In the _lower_ level priors are collected togheter $\boldsymbol\psi_ =\{ \boldsymbol\psi_1\ , \boldsymbol\psi_2\}$ for which are specified either a single prior distribution or a joint prior distribution as the product of its independent priors. 
Since the end goal is to find the joint posterior for $\boldsymbol\theta$ and $\boldsymbol\psi$, then given priors $\boldsymbol\psi$ it possible to combine expression \@ref(eq:higher) with \@ref(eq:medium) obtaining: 

\begin{equation}
\pi(\boldsymbol{\theta}, \boldsymbol{\psi} \mid \mathbf{y})\propto  \underbrace{\pi(\boldsymbol{\psi})}_{\text {priors}} \times \underbrace{\pi(\boldsymbol\theta \mid \boldsymbol\psi)}_{\text {LGRM}} \times \underbrace{\prod_{i=1}^{\mathbf{I}} \pi\left(\mathbf{y} \mid \boldsymbol\theta, \boldsymbol{\psi}\right)}_{\text {likelihood }}
(\#eq:formallgm)
\end{equation}

Which can be further solved following [@Blangiardo-Cameletti] as:

\begin{equation}
\begin{aligned}
\pi(\boldsymbol{\theta}, \boldsymbol{\psi} \mid y) & \propto \pi(\boldsymbol{\psi}) \times \pi(\boldsymbol{\theta} \mid \boldsymbol{\psi}) \times \pi(\mathbf{y} \mid \boldsymbol{\theta}, \boldsymbol{\psi}) \\
& \propto \pi(\boldsymbol{\psi}) \times \pi(\boldsymbol{\theta} \mid \boldsymbol{\psi}) \times \prod_{i=1}^{n} \pi\left(y_{i} \mid \theta_{i}, \boldsymbol{\psi}\right) \\
& \propto \pi(\boldsymbol{\psi}) \times|\boldsymbol{Q}(\boldsymbol{\psi})|^{1 / 2} \exp \left(-\frac{1}{2} \boldsymbol{\theta}^{\prime} \boldsymbol{Q}(\boldsymbol{\psi}) \boldsymbol{\theta}\right) \times \prod_{i}^{n} \exp \left(\log \left(\pi\left(y_{i} \mid \theta_{i}, \boldsymbol{\psi}\right)\right)\right)
\end{aligned}
(\#eq:finallgm)
\end{equation}


From which the two quantities of interest are the posterior marginal distribution for each element in the latent field and for each hyper parameter. 

\begin{equation}
\begin{aligned}
\begin{array}{l}
\pi\left(\theta_{i} \mid \boldsymbol{\mathbf{y}}\right)=\int \pi\left(\boldsymbol{\theta}_{i} \mid \boldsymbol{\psi}, \boldsymbol{\mathbf{y}}\right) \pi(\boldsymbol{\psi} \mid \boldsymbol{\mathbf{y}}) d \boldsymbol{\psi} \\
\pi\left(\boldsymbol{\psi}_{k} \mid \boldsymbol{\mathbf{y}}\right)=\int \pi(\boldsymbol{\psi} \mid \boldsymbol{\mathbf{y}}) d \boldsymbol{\psi}_{-k}
\end{array}
\end{aligned}
(\#eq:finalobj)
\end{equation}


From final  eq: \@ref(eq:finallgm) is derived Bayesian inference and INLA through Laplace can approximate posterior parameters distributions. Sadly, INLA cannot effectively suit all LGM's. In general INLA depends upon the following supplementary assumptions [-@wang2018bayesian]:

- The hyper-parameter number $\boldsymbol\psi$ should be unpretentious, normally between 2 and 5, but not greater than 20.
- When the number of observation is considerably high ($10^4$ to $10^5$), then the LGMR $\boldsymbol\theta$ must be a Gaussian Markov random field (GMRF).
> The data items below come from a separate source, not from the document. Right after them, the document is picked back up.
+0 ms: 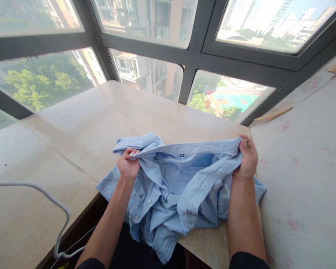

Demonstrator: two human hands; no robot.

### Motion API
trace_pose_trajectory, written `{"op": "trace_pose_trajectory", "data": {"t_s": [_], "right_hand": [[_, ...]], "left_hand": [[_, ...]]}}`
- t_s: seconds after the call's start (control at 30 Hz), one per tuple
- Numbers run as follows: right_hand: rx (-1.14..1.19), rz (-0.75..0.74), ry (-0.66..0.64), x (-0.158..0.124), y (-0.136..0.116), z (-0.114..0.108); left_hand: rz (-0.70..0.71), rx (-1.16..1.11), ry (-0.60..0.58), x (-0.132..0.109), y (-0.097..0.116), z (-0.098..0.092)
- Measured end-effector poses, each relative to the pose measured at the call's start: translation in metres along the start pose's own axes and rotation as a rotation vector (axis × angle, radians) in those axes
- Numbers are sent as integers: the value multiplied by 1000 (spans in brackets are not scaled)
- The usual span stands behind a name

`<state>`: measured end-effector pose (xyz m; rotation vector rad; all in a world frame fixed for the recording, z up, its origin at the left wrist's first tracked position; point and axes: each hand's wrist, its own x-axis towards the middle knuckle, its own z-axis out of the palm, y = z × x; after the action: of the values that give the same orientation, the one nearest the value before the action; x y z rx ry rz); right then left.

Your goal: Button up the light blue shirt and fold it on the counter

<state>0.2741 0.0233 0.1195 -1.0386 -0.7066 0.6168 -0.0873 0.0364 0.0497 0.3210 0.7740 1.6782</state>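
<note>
A light blue button-up shirt (173, 183) lies crumpled on the pale stone window ledge (106, 119), its lower part hanging over the near edge. My left hand (128, 164) is closed on the shirt's fabric near the collar at the left. My right hand (248, 158) is closed on the shirt's upper edge at the right. The collar band, with a small dark label, is stretched between the two hands. White buttons and buttonholes show along the front plackets.
A white wire clothes hanger (49, 209) sticks out at the lower left over the ledge's edge. Dark-framed windows (190, 56) wrap around the far side. On the right stands a wall (305, 168) with faded floral paper, peeling near the top.
</note>
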Motion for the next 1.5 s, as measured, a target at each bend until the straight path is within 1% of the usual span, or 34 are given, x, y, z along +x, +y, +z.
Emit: {"op": "trace_pose_trajectory", "data": {"t_s": [0.03,0.07,0.1,0.13,0.17,0.23,0.27,0.3,0.33,0.4,0.43,0.47,0.5,0.57,0.63,0.67,0.73,0.8,0.87,0.9,0.97,1.0,1.07,1.13,1.2,1.33,1.5], "right_hand": [[-5,12,-57,-3,-4,-1],[-22,27,-149,-5,-8,-2],[-73,47,-290,-8,-13,-4],[-154,79,-483,-10,-19,-6],[-246,123,-724,-12,-25,-7],[-417,247,-1275,-18,-36,-4],[-468,297,-1480,-23,-40,-1],[-502,323,-1600,-27,-41,4],[-533,323,-1655,-33,-41,9],[-617,270,-1640,-44,-34,20],[-670,231,-1611,-49,-28,25],[-724,187,-1578,-55,-22,29],[-770,134,-1538,-61,-16,34],[-815,-13,-1438,-74,-4,44],[-772,-177,-1346,-92,2,58],[-720,-243,-1329,-102,4,65],[-585,-325,-1365,-125,7,81],[-483,-380,-1411,-146,13,94],[-475,-442,-1391,-162,26,103],[-501,-462,-1355,-167,34,105],[-552,-454,-1272,-172,54,106],[-565,-433,-1234,-173,64,106],[-570,-387,-1163,-174,81,104],[-567,-351,-1093,-175,91,102],[-563,-325,-1019,-177,96,102],[-549,-289,-886,-181,98,101],[-539,-297,-809,-186,102,99]], "left_hand": [[16,-22,6,1,8,1],[33,-39,13,1,17,3],[51,-47,19,2,26,4],[74,-44,25,2,35,5],[100,-30,32,3,43,5],[168,27,54,3,56,3],[219,68,76,2,61,1],[286,127,114,0,64,-2],[362,215,164,-2,65,-6],[488,485,242,-11,65,-14],[521,654,243,-16,63,-18],[537,825,215,-23,62,-21],[545,981,158,-30,60,-23],[597,1197,35,-43,55,-21],[665,1289,-40,-53,47,-14],[680,1301,-62,-56,42,-10],[676,1294,-91,-56,29,-3],[619,1291,-112,-52,13,-1],[493,1328,-116,-44,-5,-5],[423,1367,-109,-41,-13,-8],[341,1485,-82,-35,-25,-13],[334,1556,-68,-33,-30,-14],[364,1695,-46,-31,-34,-13],[389,1792,-39,-29,-36,-10],[406,1851,-26,-27,-38,-5],[455,1939,41,-22,-43,-1],[467,2006,51,-19,-48,-2]]}}
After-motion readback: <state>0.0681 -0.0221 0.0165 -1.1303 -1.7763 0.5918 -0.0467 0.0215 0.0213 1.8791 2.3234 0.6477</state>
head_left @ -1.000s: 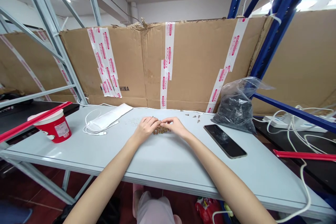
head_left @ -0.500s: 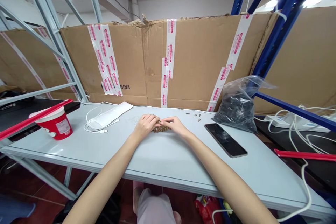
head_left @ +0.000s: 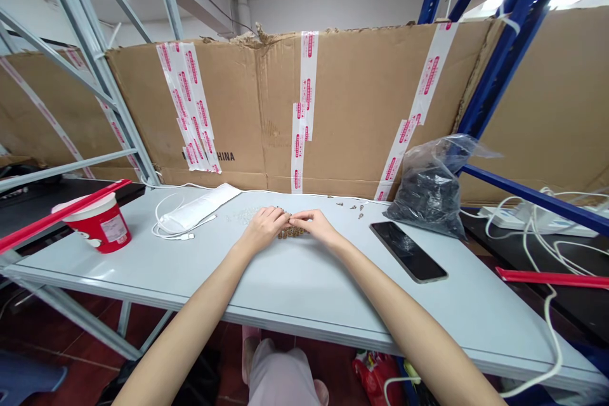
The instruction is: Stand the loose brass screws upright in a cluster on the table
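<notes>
My left hand and my right hand meet over a small pile of brownish metal pieces on the grey table. The fingertips of both are pinched close together, at the pile's upper edge. Whatever lies between them is too small and too covered to make out. Left of my left hand, small clear bits are scattered on the tabletop. Several small dark metal pieces lie apart at the back, to the right of my right hand.
A black phone lies to the right, before a plastic bag of dark contents. At left are a white pouch with a cable and a red cup. Cardboard walls the table's back edge.
Both hands stay over the pile, with only slight finger movement at the pinch. The view has shifted a little; nothing else visibly moved.
</notes>
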`<state>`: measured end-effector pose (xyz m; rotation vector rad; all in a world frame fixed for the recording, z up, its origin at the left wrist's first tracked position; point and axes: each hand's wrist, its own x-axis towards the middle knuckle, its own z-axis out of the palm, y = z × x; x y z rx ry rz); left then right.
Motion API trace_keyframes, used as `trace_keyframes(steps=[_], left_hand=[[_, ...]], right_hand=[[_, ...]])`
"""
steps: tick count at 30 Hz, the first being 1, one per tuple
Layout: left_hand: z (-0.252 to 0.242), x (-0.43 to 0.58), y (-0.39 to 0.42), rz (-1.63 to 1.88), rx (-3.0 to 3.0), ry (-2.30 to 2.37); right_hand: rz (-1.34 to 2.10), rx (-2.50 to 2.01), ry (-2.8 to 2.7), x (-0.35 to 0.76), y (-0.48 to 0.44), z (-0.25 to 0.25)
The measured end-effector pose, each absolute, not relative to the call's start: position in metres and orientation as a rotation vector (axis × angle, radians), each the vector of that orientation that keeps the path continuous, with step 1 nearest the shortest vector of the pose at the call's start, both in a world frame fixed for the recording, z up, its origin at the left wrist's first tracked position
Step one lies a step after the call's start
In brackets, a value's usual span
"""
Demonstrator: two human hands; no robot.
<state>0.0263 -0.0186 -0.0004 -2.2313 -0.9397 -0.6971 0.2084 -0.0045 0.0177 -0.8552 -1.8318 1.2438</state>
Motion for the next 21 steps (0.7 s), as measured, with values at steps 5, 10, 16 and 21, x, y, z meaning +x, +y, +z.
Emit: trace_keyframes(steps=[5,10,16,21], left_hand=[[-0.0014,0.0255,-0.018,-0.695,-2.202,-0.916],[-0.0003,0.0255,-0.0175,-0.703,-2.188,-0.928],[-0.0003,0.0264,-0.0186,-0.691,-2.207,-0.904],[0.0006,0.0249,-0.0191,-0.695,-2.199,-0.937]], right_hand=[[1.242,-0.838,-1.85,0.2084,-0.0053,0.0174],[1.196,-0.882,-1.867,0.2074,-0.0074,0.0191],[1.248,-0.848,-1.839,0.2071,-0.0053,0.0181],[1.207,-0.862,-1.863,0.2073,-0.0059,0.0177]])
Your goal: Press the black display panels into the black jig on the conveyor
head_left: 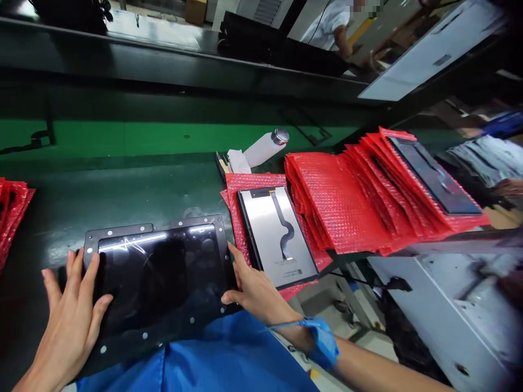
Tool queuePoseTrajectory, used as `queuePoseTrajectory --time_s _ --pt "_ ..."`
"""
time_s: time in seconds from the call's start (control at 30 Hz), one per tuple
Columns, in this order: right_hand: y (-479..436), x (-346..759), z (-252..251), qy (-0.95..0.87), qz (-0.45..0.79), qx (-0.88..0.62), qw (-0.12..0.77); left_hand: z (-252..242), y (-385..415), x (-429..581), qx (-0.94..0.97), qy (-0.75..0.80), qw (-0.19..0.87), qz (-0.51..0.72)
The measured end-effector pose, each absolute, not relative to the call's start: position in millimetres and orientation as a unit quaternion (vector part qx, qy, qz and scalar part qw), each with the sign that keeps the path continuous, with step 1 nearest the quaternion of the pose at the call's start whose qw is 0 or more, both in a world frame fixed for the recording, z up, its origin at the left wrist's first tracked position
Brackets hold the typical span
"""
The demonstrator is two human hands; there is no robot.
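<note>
In front of me on the dark green bench lies a flat black frame [192, 320] with silver round studs along its border. A glossy black display screen [159, 277] sits inside it and reflects the lights. My left hand [73, 310] rests on the frame's left side, fingers spread, with fingertips over the border. At the right edge, my right hand [251, 283] grips the frame with the thumb on its near side. Just right of it lies a display panel [265, 228], silver back up, with a dark ribbon cable, on a red bubble-wrap bag [241, 218].
Stacked red bubble bags [339, 201] stand right, with another panel [437, 174] on top. Behind the near panel lies a white bottle [265, 148] with a silver cap. More red bags [12, 212] lie at far left. A person [330, 27] is across the bench.
</note>
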State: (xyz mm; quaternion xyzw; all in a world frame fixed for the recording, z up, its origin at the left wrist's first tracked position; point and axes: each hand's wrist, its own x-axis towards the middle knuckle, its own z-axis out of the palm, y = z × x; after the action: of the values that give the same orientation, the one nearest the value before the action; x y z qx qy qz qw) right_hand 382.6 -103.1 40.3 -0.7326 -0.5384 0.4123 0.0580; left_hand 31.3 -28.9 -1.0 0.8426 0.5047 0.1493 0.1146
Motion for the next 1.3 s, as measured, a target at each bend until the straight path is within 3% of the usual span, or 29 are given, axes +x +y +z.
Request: queuePoseTrajectory --time_s 0.3,0.43,0.53,0.73,0.97,1.17,1.3 --pt "-128 372 22 -0.573 0.311 -0.727 0.214 2 -17 26 0.849 0.493 0.103 0.158" --pt "-144 374 17 -0.568 0.298 -0.694 0.327 1 -19 21 0.841 0.509 0.098 0.153" --pt "-167 373 15 -0.61 0.216 -0.663 0.376 -1 -19 18 0.836 0.517 0.095 0.155" --pt "-198 354 8 -0.698 0.015 -0.667 0.26 -2 -18 16 0.832 0.523 0.095 0.156" --pt "-193 332 3 -0.698 -0.006 -0.7 0.152 3 -19 18 0.832 0.525 0.095 0.154" --pt "-197 324 -9 -0.68 0.01 -0.717 0.156 4 -20 19 0.83 0.526 0.102 0.154" --pt "-198 336 -3 -0.678 0.032 -0.696 0.235 4 -21 17 0.83 0.521 0.12 0.16"
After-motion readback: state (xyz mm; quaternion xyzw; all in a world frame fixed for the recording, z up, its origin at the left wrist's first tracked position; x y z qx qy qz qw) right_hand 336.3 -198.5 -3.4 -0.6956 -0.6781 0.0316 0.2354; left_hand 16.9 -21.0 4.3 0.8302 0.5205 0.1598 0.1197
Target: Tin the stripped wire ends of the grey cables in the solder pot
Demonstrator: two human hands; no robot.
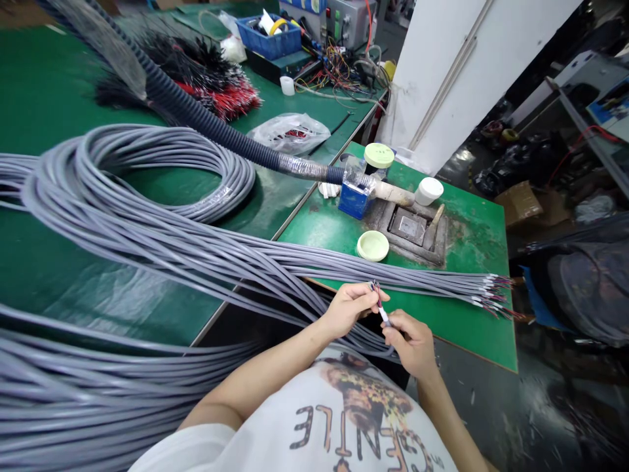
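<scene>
Two hands pinch closed: the left hand (348, 309) and right hand (411, 345) grip one grey cable's stripped end (379, 305), held just above the green-topped surface (472, 334). Many matching ends (491, 292), white-sleeved and showing coloured wires, lie fanned nearby, seemingly still to be handled; long grey cable loops (230, 177) lie beyond.

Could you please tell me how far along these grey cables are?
Looks done: the bundle of grey cables lies with its stripped ends fanned at the table edge. In hand: the left hand and right hand pinch one cable end. Left: the grey coil on the green bench.
</scene>
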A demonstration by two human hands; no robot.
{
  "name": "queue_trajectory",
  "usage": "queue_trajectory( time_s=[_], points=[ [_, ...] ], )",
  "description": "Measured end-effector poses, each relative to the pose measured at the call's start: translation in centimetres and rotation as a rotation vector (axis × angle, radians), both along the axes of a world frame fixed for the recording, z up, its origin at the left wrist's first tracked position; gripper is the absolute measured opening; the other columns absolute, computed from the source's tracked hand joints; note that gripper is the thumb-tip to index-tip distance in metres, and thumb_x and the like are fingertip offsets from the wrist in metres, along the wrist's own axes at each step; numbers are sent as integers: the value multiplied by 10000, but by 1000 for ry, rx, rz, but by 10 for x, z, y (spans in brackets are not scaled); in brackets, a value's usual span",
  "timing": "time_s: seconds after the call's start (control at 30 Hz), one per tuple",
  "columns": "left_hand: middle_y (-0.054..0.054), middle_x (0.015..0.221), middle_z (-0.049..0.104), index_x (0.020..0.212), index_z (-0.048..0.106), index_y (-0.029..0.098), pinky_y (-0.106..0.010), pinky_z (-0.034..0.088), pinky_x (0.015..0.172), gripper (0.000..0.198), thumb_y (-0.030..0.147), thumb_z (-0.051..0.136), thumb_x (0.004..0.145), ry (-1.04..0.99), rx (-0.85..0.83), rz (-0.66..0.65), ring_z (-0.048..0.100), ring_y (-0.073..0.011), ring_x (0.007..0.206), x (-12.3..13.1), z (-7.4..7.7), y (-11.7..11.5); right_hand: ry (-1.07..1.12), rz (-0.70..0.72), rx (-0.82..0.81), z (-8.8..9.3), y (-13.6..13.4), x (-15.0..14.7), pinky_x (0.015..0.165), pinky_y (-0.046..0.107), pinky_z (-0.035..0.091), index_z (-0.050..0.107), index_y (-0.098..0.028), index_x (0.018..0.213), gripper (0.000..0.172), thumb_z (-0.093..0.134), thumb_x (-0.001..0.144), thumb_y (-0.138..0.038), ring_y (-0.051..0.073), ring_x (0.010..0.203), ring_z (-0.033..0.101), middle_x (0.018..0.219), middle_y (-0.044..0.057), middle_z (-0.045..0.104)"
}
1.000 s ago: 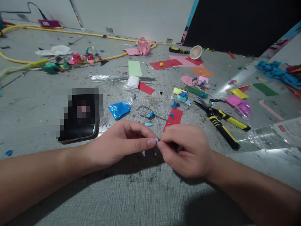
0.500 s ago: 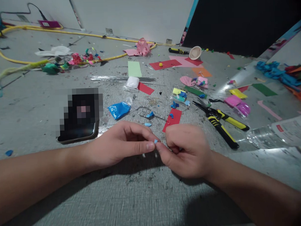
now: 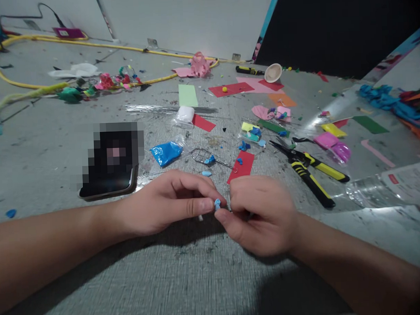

## Gaussian Markov Random Field (GMRF){#gmrf}

In the order to make INLA working efficiently the latent field $\boldsymbol\theta$ must not only be Gaussian but also Gaussian Markov Random Field (from now on GMRF). A GMRF is a genuinely simple structure: It is just random vector following a multivariate normal (or Gaussian) distribution [@GMRFRue]. However It is more interesting to research a restricted set of GMRF for which are satisfied the conditional independence assumptions (section \@ref(LGM)), from here the term "Markov". Expanding the concept of conditional independece let us assume to have a vector $\boldsymbol{\mathbf{x}}=\left(x_{1}, x_{2}, x_{3}\right)^{T}$ where $x_1$ and $x_2$ are conditionally independent given $x_3$, i.e. $x_{1} \perp x_{2} \mid x_3$. With that said if the objective is $x_3$, then uncovering $x_2$ gives no information on $x_1$. The joint density for $\boldsymbol{\mathbf{x}}$ is

\begin{equation}
  \pi(\boldsymbol{\mathbf{x}})=\pi\left(x_{1} \mid x_{3}\right) \pi\left(x_{2} \mid x_{3}\right) \pi\left(x_{3}\right)
(\#eq:pix)
\end{equation}

Now let us assume a more general case of AR(1) exploiting the possibilities of defining $f_{1}(\cdot)$ function through the eq. \@ref(eq:linearpredictor). AR(1) is an _autoregressive model_ of order 1 specified on the latent linear predictor $\boldsymbol\eta$ (notation slightly changes using $\eta$ instead of $\theta$ since latent components are few), with constant variance $\sigma_{\eta}^{2}$ and standard normal errors [-@GMRFRue; -@wang2018bayesian]. The model may have following expression:

$$
\eta_t=\phi \eta_{t-1}+\epsilon_{t}, \quad \epsilon_{t} \stackrel{\mathrm{iid}}{\sim} \mathcal{N}(0,1), \quad|\phi|<1
$$
Where $t$ pedix is the time index and $\phi$ is the correlation in time. The conditional form of the previous equation can be rewritten when $t = 2 \ldots n$:

$$
\eta_{t} \mid \eta_{1}, \ldots, \eta_{t-1} \sim \mathcal{N}\left(\phi \eta_{t-1}, \sigma_{\eta}^{2}\right)
$$
Then let us also consider the marginal distribution for each $\eta_i$, it can be proven to be Gaussian with mean 0 and variance $\sigma_{\eta}^{2} /\left(1-\phi^{2}\right)$ [-@wang2018bayesian]. Moreover the covariance between each general $\eta_{i}$ and $\eta_{j}$ is defined as $\sigma_{\eta}^{2} \rho^{|i-j|} /\left(1-\rho^{2}\right)$ which vanishes the more the distance $|i-j|$ increases.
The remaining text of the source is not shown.